Le récit s’ouvre sur une maison isolée à la campagne. La pluie tombe sans relâche — non pas une simple averse, mais un véritable déluge. À l’intérieur, une femme attend. Elle est seule, enceinte, à l’aube d’un accouchement imminent. Dehors, l’eau envahit le monde ; dedans, une vie s’apprête à naître. D’emblée, le contraste est saisissant : au chaos des éléments répond l’intime fragilité de la maternité.
On pourrait classer ce long métrage dans la catégorie du « cinéma catastrophe » ou du « post-apocalyptique ». Pourtant, il se tient à distance des codes habituels du genre. Ici, nul déferlement d’effets spéciaux ni spectaculaire démonstration de destruction massive. Le film choisit une autre voie : celle de l’intimité. Il raconte le combat obstiné d’une femme pour protéger son enfant, préserver les siens, et tenter, au cœur du désastre, de maintenir le fil ténu qui relie encore les êtres.

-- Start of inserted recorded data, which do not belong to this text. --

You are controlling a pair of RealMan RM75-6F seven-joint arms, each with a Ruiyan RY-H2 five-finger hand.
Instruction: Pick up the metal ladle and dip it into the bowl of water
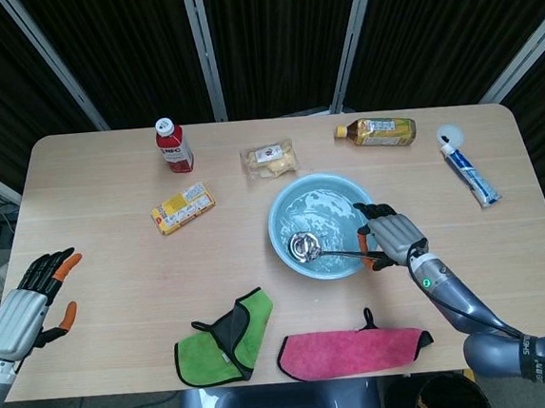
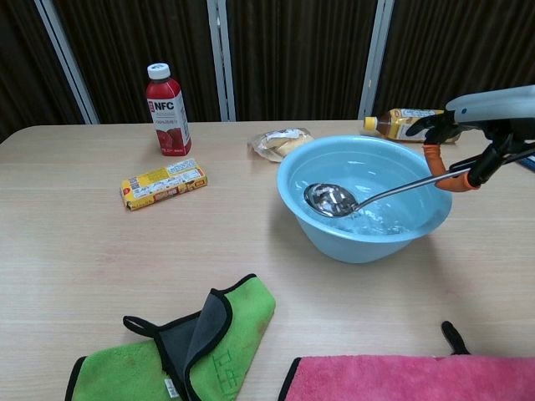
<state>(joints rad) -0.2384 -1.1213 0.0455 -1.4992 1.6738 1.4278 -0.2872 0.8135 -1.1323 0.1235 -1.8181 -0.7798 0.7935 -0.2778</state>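
Note:
My right hand [image 1: 391, 239] [image 2: 478, 134] grips the handle of the metal ladle [image 1: 326, 249] [image 2: 359, 195] beside the right rim of the light-blue bowl of water [image 1: 295, 207] [image 2: 292, 174]. The ladle's cup hangs above the rippling water over the bowl's left part, clear of the surface. My left hand [image 1: 28, 306] hovers at the table's near left edge, fingers spread, holding nothing; the chest view does not show it.
A red NFC bottle [image 1: 173, 144], a yellow snack box [image 1: 183, 208] and a wrapped snack [image 1: 269, 159] lie behind and left of the bowl. A tea bottle [image 1: 377, 131] and a toothpaste tube [image 1: 468, 172] lie at the back right. Green cloth [image 1: 227, 337] and pink cloth [image 1: 352, 350] lie near the front edge.

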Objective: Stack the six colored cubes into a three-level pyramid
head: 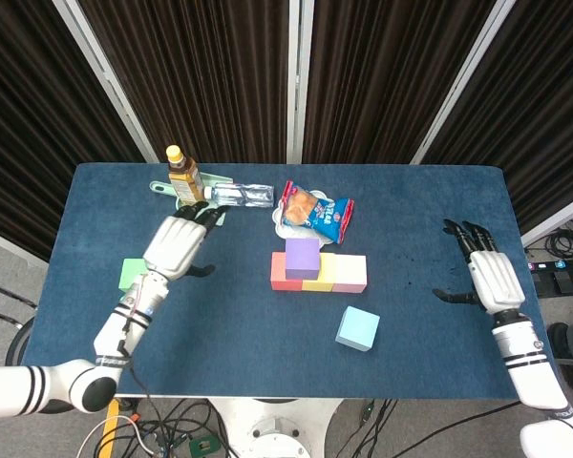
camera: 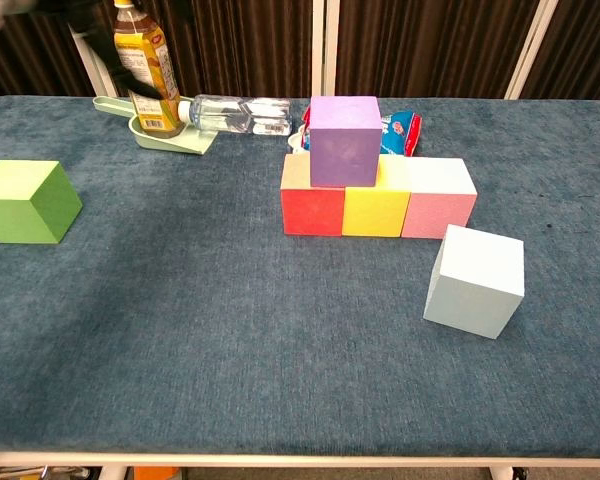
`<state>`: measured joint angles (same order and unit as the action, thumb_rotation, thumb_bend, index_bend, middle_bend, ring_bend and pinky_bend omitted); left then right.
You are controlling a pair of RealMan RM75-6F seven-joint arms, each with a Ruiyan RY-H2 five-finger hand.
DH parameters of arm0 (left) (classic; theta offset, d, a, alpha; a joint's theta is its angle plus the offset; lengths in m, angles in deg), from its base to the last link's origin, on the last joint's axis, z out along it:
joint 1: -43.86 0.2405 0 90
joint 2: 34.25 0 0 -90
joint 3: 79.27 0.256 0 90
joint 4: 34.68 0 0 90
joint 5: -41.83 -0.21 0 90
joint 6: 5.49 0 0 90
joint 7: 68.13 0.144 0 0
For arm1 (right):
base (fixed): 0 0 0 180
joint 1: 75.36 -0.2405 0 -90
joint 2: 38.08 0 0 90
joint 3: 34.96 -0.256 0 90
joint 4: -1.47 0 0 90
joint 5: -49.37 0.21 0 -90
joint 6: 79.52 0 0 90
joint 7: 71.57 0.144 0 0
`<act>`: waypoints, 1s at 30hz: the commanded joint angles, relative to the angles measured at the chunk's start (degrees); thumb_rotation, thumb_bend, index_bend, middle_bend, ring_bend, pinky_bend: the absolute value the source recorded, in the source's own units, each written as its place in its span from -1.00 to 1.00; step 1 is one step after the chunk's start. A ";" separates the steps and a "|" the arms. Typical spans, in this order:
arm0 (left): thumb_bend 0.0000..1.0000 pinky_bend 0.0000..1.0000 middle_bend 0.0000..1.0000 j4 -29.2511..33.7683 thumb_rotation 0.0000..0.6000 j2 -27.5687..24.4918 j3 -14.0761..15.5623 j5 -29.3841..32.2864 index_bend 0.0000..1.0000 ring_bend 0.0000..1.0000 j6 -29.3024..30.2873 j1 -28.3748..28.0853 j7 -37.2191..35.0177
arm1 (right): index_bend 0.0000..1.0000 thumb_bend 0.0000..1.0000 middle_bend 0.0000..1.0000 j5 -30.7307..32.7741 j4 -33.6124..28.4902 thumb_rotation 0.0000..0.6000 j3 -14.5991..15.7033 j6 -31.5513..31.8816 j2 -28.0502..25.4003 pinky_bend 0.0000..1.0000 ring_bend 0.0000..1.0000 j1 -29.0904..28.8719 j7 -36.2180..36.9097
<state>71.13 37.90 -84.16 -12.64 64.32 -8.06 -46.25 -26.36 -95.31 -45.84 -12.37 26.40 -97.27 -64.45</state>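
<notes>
On the blue table (head: 430,219), three cubes are sitting in a touching row: a red cube (camera: 312,208) at the left, a yellow cube (camera: 376,210) in the middle and a pink cube (camera: 438,205) at the right. A purple cube (camera: 344,140) is resting on top, straddling the seam between the red and yellow ones. A light blue cube (camera: 474,280) is lying alone near the front, just beside the pink cube's front corner and turned slightly askew. A green cube (camera: 26,201) is sitting well apart at the far left of the table.

The left hand (head: 177,243) is hovering over the table between the green cube and the row, fingers spread apart and holding nothing; in the head view it is partly covering the green cube. The right hand (head: 487,275) is hanging over the right side of the table, well away from every cube, fingers also apart and empty.

Along the back edge, a tea bottle (head: 183,176) with a yellow cap is standing upright on a pale green tray (head: 208,214). A clear water bottle (head: 241,195) is lying on its side just beside it. A colourful snack bag (head: 315,209) is lying directly behind the cube row. Dark curtains (head: 210,67) are hanging behind the table.
</notes>
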 commanded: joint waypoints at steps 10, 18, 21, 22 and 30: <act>-0.90 -0.58 -0.61 -3.79 1.00 -6.40 4.03 -12.58 -0.79 -0.78 -3.70 8.41 -14.90 | -1.00 -0.98 -0.67 5.66 -12.58 1.00 4.52 2.86 7.15 -1.00 -1.00 1.74 -17.34; -0.93 -0.59 -0.66 -4.56 1.00 -9.62 4.44 -14.89 -0.79 -0.87 -8.20 9.78 -17.31 | -1.00 -0.99 -0.67 7.84 -13.97 1.00 6.53 4.51 13.09 -1.00 -1.00 2.50 -24.00; -0.94 -0.59 -0.68 -4.09 1.00 -11.33 4.12 -14.44 -0.79 -0.88 -10.01 10.18 -18.78 | -1.00 -0.99 -0.67 8.16 -14.56 1.00 6.77 5.32 14.27 -1.00 -1.00 2.81 -25.32; -0.95 -0.59 -0.68 -4.02 1.00 -11.72 4.01 -14.43 -0.79 -0.88 -10.31 10.40 -19.34 | -1.00 -1.00 -0.67 8.18 -14.78 1.00 6.90 5.53 14.53 -1.00 -1.00 2.95 -25.53; -0.96 -0.59 -0.68 -3.85 1.00 -13.86 3.50 -15.57 -0.79 -0.88 -11.60 12.23 -21.12 | -1.00 -1.00 -0.67 6.79 -17.23 1.00 8.10 6.31 14.73 -1.00 -1.00 3.69 -26.82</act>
<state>67.23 24.12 -80.58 -28.16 52.81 4.09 -67.31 -19.39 -112.38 -37.96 -6.10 41.01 -93.69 -91.08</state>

Cette intensité doit beaucoup à l’interprétation bouleversante de Jodie Comer. Habitée, vulnérable et farouche à la fois, elle porte le film avec une force silencieuse, donnant chair à une héroïne ordinaire confrontée à des circonstances extraordinaires.
Œuvre sensible et épurée, The End We Start From est un film à découvrir, même en l’absence de version française. Car au-delà des mots, il parle un langage universel : celui de la peur, de l’amour et de la résilience.